* _Input data_
#####
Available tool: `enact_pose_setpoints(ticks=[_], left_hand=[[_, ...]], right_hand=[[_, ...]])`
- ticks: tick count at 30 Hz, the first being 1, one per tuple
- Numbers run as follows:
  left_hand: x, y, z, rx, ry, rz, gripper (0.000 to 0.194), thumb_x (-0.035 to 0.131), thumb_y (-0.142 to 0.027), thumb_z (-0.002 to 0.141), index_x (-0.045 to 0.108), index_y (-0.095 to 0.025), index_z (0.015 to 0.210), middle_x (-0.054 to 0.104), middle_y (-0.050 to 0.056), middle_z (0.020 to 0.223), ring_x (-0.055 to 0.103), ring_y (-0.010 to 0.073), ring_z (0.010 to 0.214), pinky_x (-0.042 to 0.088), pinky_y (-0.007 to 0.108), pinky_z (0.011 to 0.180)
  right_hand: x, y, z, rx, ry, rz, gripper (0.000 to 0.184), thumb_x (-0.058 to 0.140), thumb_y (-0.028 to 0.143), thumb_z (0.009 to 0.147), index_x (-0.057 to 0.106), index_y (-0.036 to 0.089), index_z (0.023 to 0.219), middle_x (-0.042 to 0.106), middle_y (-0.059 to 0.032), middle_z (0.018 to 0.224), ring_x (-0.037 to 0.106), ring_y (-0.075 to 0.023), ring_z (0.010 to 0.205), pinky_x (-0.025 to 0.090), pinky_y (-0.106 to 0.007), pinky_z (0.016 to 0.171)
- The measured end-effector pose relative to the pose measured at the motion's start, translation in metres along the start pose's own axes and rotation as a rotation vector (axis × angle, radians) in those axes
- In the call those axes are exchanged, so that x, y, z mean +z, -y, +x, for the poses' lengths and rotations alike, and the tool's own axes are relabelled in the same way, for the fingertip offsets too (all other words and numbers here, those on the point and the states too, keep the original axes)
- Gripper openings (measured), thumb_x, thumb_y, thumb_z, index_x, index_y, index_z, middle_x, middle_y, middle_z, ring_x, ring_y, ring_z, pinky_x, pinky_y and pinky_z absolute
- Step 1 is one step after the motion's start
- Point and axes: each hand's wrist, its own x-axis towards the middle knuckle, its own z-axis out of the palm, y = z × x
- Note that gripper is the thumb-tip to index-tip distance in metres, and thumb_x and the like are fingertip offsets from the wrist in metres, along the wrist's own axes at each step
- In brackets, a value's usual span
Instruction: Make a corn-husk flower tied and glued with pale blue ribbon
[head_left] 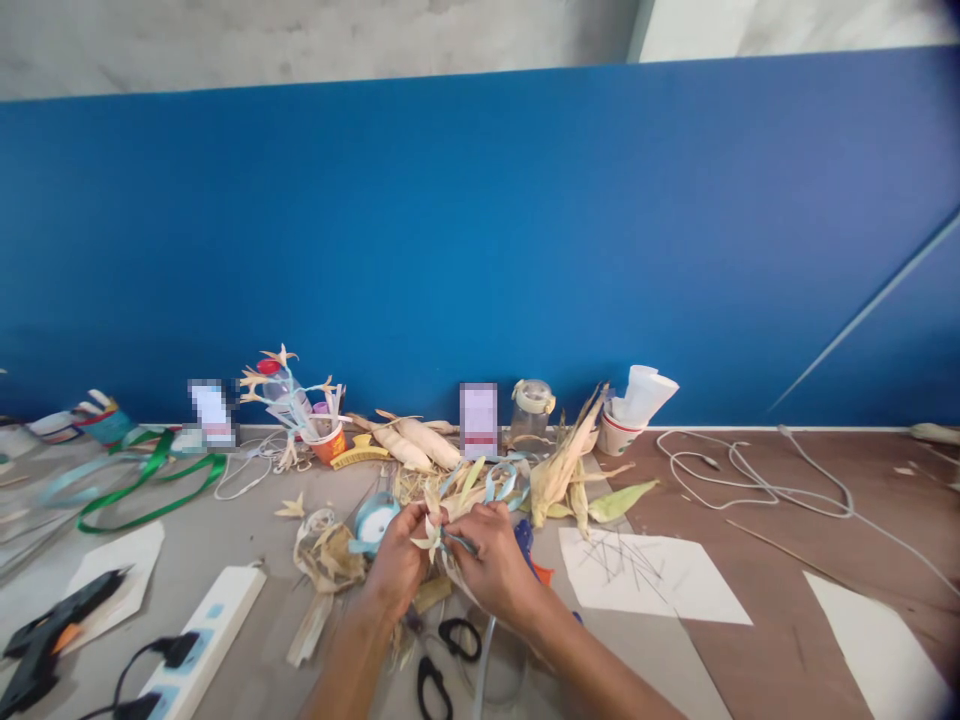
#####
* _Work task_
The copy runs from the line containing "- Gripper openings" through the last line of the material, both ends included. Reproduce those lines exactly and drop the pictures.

* _Solution to this problem_
- Gripper openings (measured), thumb_x, thumb_y, thumb_z, index_x, index_y, index_z, middle_x, middle_y, middle_z, ring_x, ring_y, ring_z, pinky_x, pinky_y and pinky_z absolute
- Step 1 is one step after the motion's start
- Point and axes: each hand's wrist, its own x-axis towards the middle knuckle, its own z-axis out of the palm, y = z × x
- Note that gripper is the thumb-tip to index-tip distance in metres, and thumb_x and the like are fingertip offsets from the wrist in metres, along the wrist's own axes at each step
- In brackets, a value's usual span
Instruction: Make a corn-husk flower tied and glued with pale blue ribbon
[head_left] 

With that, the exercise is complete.